Transcribe every line of the material below exactly, leaving out the pictures.

▶

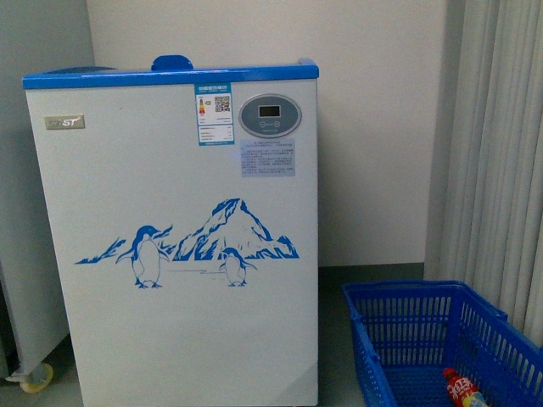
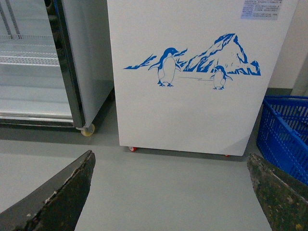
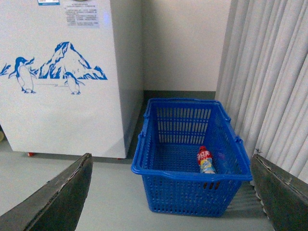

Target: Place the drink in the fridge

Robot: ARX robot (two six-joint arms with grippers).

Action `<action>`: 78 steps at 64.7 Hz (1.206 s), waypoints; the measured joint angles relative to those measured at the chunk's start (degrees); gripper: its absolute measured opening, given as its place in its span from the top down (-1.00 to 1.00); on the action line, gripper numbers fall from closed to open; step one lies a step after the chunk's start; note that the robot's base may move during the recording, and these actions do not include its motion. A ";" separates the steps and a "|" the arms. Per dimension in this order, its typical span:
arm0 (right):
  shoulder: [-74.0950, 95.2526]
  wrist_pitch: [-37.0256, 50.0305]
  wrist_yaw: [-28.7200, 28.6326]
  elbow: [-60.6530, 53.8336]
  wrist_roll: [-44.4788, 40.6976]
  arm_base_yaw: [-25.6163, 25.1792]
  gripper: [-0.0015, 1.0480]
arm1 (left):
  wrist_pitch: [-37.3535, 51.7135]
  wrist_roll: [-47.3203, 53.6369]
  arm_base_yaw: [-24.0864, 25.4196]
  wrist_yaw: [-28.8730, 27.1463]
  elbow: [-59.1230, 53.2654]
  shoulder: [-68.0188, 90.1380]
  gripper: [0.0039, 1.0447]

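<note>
Two things matter in the front view. The fridge [image 1: 178,237] fills the left and middle. The drink [image 1: 462,392] lies on its side in the blue basket [image 1: 399,292] on the floor, at about 4 o'clock from the fridge's front. The bottle's long axis runs roughly from 10 to 4 o'clock, with the red cap at the 10 o'clock end. Neither arm shows here.

In the left wrist view, the left tool [image 2: 169,159] has its fingers spread wide and holds nothing. It faces the penguin panel of the fridge, and only a corner of the basket shows off to one side. No drink is visible.

In the right wrist view, the right tool [image 3: 169,159] is likewise spread and empty. It looks down into the basket, where the drink lies against the wall on the curtain [image 3: 260,72] side. The right arm is therefore judged the nearer one for the pickup, and closing its fingers across the bottle's long axis looks the sensible approach.
</note>
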 joint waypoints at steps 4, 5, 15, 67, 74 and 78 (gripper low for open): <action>0.00 0.00 0.00 0.00 0.00 0.00 -0.86 | 0.00 0.00 0.00 0.00 0.00 0.00 -0.85; 0.00 0.00 0.00 0.00 0.00 0.00 -0.86 | 0.00 0.00 0.00 0.00 0.00 0.00 -0.85; 0.00 0.00 0.00 0.00 0.00 0.00 -0.86 | 0.00 0.00 0.00 0.00 0.00 0.00 -0.85; 0.00 0.00 0.00 0.00 0.00 0.00 -0.86 | 0.00 0.00 0.00 0.00 0.00 -0.02 -0.85; 0.00 0.00 0.00 0.00 0.00 0.00 -0.86 | 0.00 0.00 0.00 0.00 0.00 0.00 -0.85; 0.00 0.00 -0.02 0.00 0.00 0.00 -0.86 | 0.00 0.00 0.00 0.00 0.00 0.00 -0.85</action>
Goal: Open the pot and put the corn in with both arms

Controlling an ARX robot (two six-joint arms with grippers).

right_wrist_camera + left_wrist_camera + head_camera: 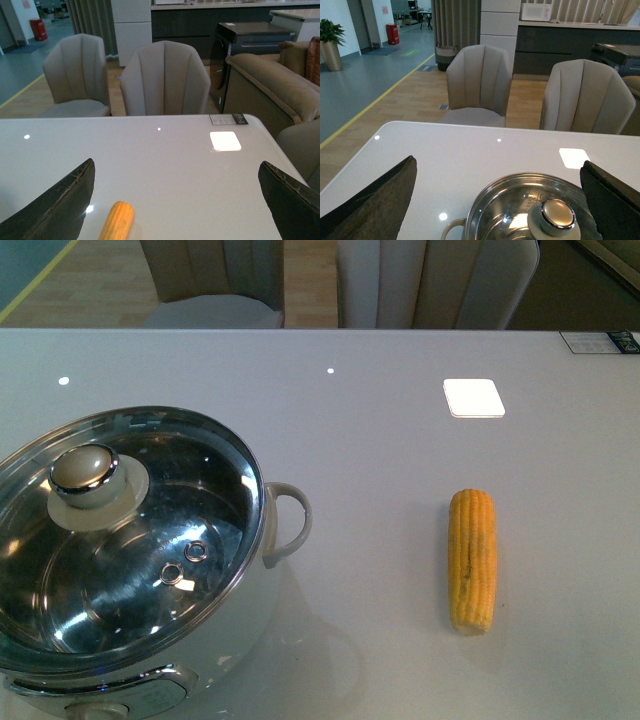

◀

# [TASK RESULT]
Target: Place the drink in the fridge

Robot: ARX robot (two six-joint arms with grippers).

Action `<action>`: 78 steps at 64.7 Hz (1.206 s), waypoints; the measured joint angles relative to those measured at the chunk's start (degrees); gripper: its absolute measured opening, given as its place in its span from the top down (-1.00 to 1.00); on the action line, gripper numbers fall from closed to open; step one lies a step after the chunk's start; note that the robot's base may move during the recording, and these actions do not include its motion. A ";" separates the steps and a "|" the arms. Per dimension in this order, its typical span:
arm0 (right):
  shoulder: [-74.0950, 95.2526]
  wrist_pitch: [-37.0256, 50.0305]
  wrist_yaw: [-28.7200, 28.6326]
  elbow: [-60.6530, 53.8336]
  wrist_roll: [-44.4788, 40.6976]
  arm_base_yaw: [-25.6163, 25.1792]
  gripper: [-0.0015, 1.0480]
arm1 (left):
  wrist_pitch: [-37.3535, 51.7135]
  wrist_roll: [-47.3203, 53.6369]
  arm_base_yaw: [-24.0864, 25.4196]
  wrist_yaw: [-28.8730, 27.1463]
  elbow: [-59.1230, 53.2654]
  shoulder: [-68.0188, 90.1380]
  gripper: [0.0039, 1.0447]

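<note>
Two things matter in the front view. The fridge [image 1: 178,237] fills the left and middle. The drink [image 1: 462,392] lies on its side in the blue basket [image 1: 399,292] on the floor, at about 4 o'clock from the fridge's front. The bottle's long axis runs roughly from 10 to 4 o'clock, with the red cap at the 10 o'clock end. Neither arm shows here.

In the left wrist view, the left tool [image 2: 169,159] has its fingers spread wide and holds nothing. It faces the penguin panel of the fridge, and only a corner of the basket shows off to one side. No drink is visible.

In the right wrist view, the right tool [image 3: 169,159] is likewise spread and empty. It looks down into the basket, where the drink lies against the wall on the curtain [image 3: 260,72] side. The right arm is therefore judged the nearer one for the pickup, and closing its fingers across the bottle's long axis looks the sensible approach.
</note>
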 joint waypoints at steps 4, 5, 15, 67, 74 and 78 (gripper low for open): <action>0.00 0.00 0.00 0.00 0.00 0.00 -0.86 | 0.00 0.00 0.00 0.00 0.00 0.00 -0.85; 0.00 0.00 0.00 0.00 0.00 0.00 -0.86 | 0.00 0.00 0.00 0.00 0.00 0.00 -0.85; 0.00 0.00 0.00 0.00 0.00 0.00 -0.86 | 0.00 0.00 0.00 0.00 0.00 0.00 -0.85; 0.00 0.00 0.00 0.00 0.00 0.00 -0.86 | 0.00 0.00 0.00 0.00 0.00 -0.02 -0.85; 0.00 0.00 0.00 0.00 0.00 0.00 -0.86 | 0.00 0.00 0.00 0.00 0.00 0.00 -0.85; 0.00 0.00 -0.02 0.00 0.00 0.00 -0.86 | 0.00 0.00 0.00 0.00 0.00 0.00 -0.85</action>
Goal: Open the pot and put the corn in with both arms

Controlling an ARX robot (two six-joint arms with grippers).

right_wrist_camera + left_wrist_camera + head_camera: 

This exercise is finished.